El móvil amplía hasta el infinito los tradicionales dispositivos de control y vigilancia de los regímenes autoritarios y permite a las democracias liberales eludir sus propios sistemas internos de control de calidad, de derechos y check and balance, con lo cual pervierten su esencia, su propia naturaleza. Que el deep state español, como apunta el demoledor informe del laboratorio canadiense Citizen Lab se haya puesto las botas espiando independentistas es una vergüenza pública pagada con dinero de todos y un atentado execrable al derecho a la intimidad, posiblemente a lo más sagrado, el espacio de exclusivo dominio de cada persona. Pero a algunos nos sorprende tanto que eso haya pasado como los títulos de los libros más vendidos en Sant Jordi. En la era del "régimen de la información" descrito por Byung-Chul Han, otras democracias con un estado de salud francamente mejor que el de la española podrían seguir el mismo camino del CatalanGate.

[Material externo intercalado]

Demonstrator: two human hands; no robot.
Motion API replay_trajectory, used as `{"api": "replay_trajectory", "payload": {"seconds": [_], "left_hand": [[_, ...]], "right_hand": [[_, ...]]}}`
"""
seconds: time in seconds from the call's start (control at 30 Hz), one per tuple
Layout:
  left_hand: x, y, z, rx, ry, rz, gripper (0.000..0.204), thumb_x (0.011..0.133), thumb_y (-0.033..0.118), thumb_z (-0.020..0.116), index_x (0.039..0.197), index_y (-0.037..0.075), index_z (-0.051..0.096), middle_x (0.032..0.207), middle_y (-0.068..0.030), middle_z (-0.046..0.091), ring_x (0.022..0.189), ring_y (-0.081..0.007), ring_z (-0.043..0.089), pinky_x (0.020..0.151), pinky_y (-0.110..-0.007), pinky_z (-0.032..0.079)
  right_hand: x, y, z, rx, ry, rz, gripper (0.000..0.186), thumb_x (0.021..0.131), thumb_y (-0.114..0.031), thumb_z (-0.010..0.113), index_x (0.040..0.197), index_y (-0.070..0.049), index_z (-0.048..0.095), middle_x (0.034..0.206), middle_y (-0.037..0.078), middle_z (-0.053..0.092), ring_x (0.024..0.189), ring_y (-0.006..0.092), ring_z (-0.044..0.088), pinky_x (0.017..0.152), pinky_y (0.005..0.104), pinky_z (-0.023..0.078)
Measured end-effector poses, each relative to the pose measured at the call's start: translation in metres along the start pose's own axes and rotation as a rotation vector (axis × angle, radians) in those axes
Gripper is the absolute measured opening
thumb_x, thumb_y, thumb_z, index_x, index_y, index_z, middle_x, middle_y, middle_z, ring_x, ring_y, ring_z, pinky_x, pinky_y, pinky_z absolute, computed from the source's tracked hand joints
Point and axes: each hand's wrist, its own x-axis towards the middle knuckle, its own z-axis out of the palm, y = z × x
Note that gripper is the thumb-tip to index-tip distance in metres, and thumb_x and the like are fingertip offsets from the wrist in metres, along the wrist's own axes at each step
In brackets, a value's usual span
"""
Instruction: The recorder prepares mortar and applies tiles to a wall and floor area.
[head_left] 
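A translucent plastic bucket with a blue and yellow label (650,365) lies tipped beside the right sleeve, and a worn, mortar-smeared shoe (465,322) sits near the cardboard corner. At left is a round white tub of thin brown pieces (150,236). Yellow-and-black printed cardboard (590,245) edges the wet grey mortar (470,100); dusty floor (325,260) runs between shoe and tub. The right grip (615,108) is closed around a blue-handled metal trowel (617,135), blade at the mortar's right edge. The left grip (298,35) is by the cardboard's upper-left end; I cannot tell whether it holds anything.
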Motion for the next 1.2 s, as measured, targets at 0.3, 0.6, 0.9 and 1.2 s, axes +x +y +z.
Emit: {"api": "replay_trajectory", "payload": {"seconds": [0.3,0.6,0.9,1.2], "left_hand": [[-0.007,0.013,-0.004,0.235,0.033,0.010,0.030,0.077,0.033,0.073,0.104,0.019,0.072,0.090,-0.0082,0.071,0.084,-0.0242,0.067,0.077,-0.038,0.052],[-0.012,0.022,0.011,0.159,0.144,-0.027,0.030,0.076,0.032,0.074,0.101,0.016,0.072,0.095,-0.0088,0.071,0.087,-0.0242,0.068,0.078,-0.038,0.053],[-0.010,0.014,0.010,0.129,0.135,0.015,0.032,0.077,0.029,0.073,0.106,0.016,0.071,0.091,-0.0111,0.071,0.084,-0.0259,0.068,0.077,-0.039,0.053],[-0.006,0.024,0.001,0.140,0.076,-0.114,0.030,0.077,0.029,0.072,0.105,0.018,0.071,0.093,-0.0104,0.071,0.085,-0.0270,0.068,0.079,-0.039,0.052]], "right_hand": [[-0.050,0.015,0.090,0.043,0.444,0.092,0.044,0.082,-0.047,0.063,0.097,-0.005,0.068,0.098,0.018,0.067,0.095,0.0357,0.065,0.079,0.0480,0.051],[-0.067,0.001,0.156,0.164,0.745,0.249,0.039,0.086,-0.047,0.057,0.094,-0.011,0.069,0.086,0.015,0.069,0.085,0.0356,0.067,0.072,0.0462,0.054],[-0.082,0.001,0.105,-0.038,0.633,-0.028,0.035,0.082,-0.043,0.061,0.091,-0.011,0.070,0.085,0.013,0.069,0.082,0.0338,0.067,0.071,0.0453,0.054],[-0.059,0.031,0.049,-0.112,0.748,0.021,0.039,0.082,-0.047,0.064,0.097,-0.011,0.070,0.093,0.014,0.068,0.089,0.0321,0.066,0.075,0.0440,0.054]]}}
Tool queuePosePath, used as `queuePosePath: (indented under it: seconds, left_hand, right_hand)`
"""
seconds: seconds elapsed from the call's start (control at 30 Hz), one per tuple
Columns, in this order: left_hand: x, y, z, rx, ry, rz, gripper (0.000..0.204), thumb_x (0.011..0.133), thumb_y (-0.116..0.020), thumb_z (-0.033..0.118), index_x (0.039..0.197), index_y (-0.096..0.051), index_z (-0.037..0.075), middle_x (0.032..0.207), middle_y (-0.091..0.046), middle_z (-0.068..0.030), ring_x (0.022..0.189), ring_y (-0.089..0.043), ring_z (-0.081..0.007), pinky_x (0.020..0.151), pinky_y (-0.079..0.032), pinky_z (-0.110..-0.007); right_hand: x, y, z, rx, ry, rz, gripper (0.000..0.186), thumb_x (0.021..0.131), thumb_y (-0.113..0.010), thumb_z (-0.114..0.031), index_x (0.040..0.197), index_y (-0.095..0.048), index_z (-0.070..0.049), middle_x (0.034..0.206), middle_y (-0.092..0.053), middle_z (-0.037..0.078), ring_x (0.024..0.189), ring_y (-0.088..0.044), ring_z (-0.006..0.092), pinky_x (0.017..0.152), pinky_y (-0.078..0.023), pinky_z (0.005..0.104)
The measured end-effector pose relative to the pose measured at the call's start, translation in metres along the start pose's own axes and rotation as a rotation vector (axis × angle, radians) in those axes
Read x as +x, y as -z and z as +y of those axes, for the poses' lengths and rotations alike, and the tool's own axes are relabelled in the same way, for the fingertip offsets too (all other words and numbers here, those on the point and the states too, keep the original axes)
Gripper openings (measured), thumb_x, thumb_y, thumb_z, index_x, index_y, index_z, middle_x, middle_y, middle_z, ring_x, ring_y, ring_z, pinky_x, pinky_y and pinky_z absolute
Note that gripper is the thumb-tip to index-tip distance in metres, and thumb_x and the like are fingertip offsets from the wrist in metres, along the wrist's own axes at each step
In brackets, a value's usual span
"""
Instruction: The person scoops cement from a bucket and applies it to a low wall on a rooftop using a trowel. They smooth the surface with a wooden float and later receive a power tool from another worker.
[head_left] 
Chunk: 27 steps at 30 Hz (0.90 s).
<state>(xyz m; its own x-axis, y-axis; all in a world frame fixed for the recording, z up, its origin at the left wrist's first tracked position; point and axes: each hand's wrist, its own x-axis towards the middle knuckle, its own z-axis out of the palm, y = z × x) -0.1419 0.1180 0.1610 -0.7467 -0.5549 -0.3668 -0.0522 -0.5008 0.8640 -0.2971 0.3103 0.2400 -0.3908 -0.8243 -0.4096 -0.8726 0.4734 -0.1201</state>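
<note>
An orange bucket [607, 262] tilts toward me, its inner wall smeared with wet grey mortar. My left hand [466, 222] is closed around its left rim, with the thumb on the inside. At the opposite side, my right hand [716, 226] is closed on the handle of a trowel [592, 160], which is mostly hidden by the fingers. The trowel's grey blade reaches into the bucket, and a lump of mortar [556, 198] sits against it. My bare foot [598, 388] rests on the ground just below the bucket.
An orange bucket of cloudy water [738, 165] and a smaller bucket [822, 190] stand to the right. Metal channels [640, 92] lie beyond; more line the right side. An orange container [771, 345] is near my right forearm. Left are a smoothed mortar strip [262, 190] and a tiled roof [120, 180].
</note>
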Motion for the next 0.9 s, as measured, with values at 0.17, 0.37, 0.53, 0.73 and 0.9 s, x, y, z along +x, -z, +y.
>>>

Es lo que venía a advertir el contundente editorial del The Washington Post, precisamente el diario que descubrió el Watergate.

El CatalanGate —además de las evidentes derivadas locales que comporta— es una luz roja encendida sobre el futuro de las democracias. Como el avance de la ultraderecha más o menos blanqueada que, en Francia, Emmanuel Macron ha conseguido frenar en el último minuto derrotando a Marine Le Pen. El presidente del gobierno español, Pedro Sánchez tendrá que escoger si está con los espías o con la gente, ya no digo con los que han sido espiados, sino con todo el mundo. Y no porque, si ERC le retira el apoyo parlamentario, su legislatura se tambalee, sino por decencia democrática. En el fondo, lo del CatalanGate no va de espías. Ni de independentismo. Va de teléfonos móviles en tu bolsillo y en el mío. Se trata de un combate global y el CatalanGate solo es una señal de lo que puede venir si las democracias no empiezan a apagar el móvil. Leed los libros que no tenéis que leer o los que os dé la gana, pero apagad el (puto) móvil.